Work required.
Keep every word of the listing and reproduce it exactly, but set aside any image found there.

Dataset section.
==*==
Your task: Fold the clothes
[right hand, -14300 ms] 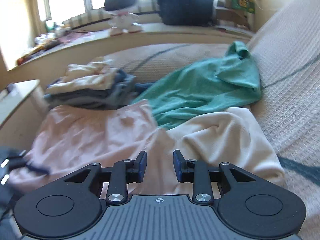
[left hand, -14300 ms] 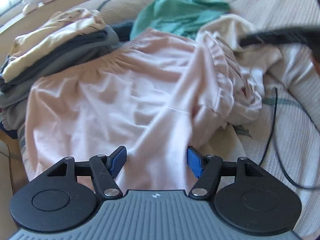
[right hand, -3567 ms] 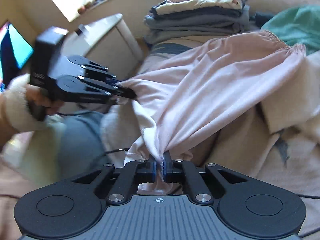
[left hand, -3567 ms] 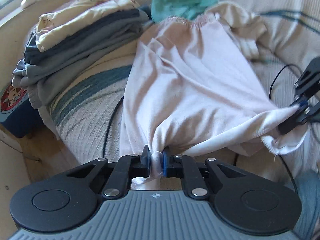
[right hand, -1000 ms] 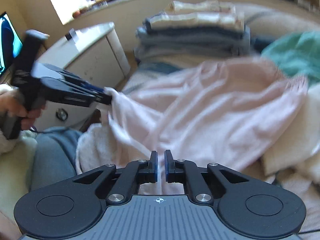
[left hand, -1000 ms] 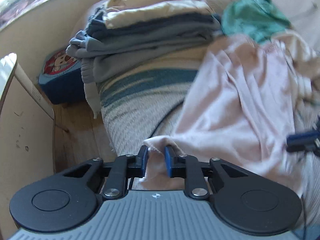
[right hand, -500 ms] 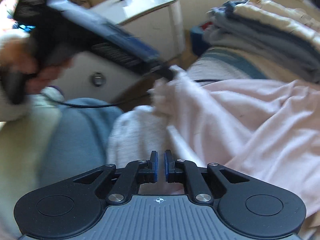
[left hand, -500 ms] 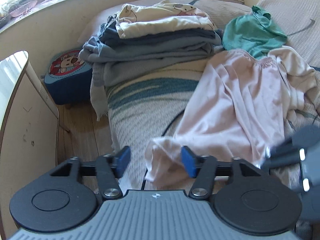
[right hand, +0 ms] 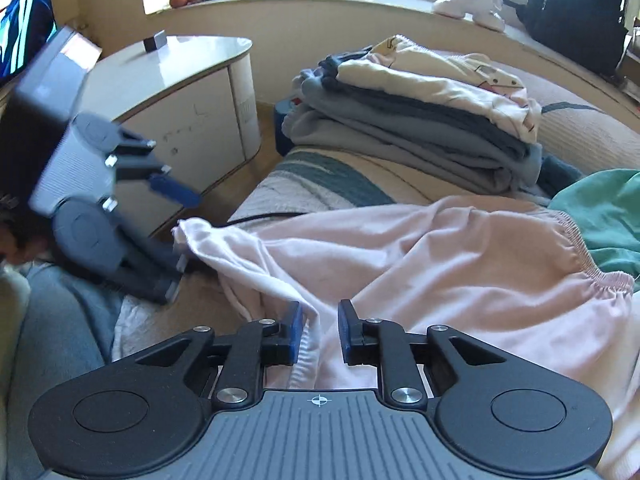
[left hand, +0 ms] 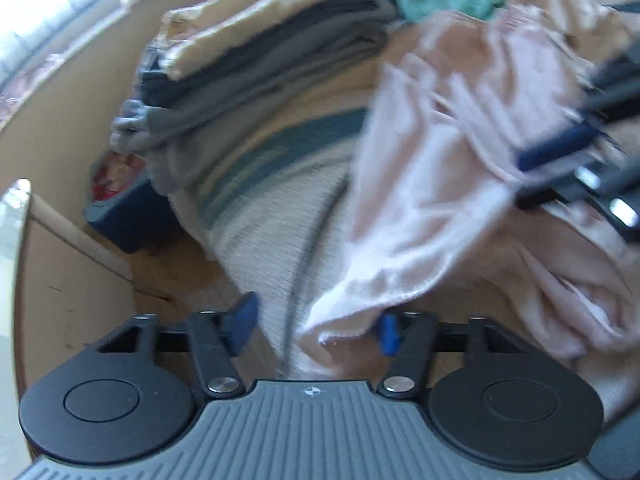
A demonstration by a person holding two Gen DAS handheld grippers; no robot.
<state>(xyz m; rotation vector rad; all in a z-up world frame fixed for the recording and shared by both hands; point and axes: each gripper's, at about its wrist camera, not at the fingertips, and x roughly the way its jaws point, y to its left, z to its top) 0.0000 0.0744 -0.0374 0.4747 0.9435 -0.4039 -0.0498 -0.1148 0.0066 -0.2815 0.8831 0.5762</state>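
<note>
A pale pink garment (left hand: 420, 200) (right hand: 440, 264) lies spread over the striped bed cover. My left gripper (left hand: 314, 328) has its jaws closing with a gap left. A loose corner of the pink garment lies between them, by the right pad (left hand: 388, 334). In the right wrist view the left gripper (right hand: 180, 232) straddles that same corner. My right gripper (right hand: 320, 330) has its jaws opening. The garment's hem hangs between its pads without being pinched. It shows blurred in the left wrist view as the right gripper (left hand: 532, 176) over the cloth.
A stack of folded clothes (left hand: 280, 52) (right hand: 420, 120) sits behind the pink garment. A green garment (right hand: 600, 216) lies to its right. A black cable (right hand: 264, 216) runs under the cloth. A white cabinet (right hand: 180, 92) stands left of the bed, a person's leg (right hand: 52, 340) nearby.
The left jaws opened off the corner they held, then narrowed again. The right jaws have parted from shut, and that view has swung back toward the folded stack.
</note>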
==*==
Result of this task.
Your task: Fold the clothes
[right hand, -14300 ms] 
[left hand, -14300 ms] 
[right hand, -3567 ms] 
[left hand, -3567 ms] 
[right hand, -1000 ms] 
[left hand, -1000 ms] 
[right hand, -500 ms] 
[left hand, -500 ms] 
[right hand, +0 ms] 
[left hand, +0 ms] 
A demonstration by a person holding two Gen DAS handheld grippers; no robot.
<state>(xyz m; rotation vector rad; all in a z-up world frame fixed for the recording and shared by both hands; point and axes: each gripper's, at about its wrist camera, not at the fingertips, and x roughly the way its jaws point, y to its left, z to its top) 0.0000 0.0744 -0.0374 0.4747 0.9435 -0.4039 -0.0498 -0.1148 0.0066 -0.2815 0.8831 0.5762</state>
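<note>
A pale pink garment (left hand: 420, 200) (right hand: 440, 264) lies spread over the striped bed cover. My left gripper (left hand: 314, 328) has its jaws closing with a gap left. A loose corner of the pink garment lies between them, by the right pad (left hand: 388, 334). In the right wrist view the left gripper (right hand: 180, 232) straddles that same corner. My right gripper (right hand: 320, 330) has its jaws opening. The garment's hem hangs between its pads without being pinched. It shows blurred in the left wrist view as the right gripper (left hand: 532, 176) over the cloth.
A stack of folded clothes (left hand: 280, 52) (right hand: 420, 120) sits behind the pink garment. A green garment (right hand: 600, 216) lies to its right. A black cable (right hand: 264, 216) runs under the cloth. A white cabinet (right hand: 180, 92) stands left of the bed, a person's leg (right hand: 52, 340) nearby.
The left jaws opened off the corner they held, then narrowed again. The right jaws have parted from shut, and that view has swung back toward the folded stack.
</note>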

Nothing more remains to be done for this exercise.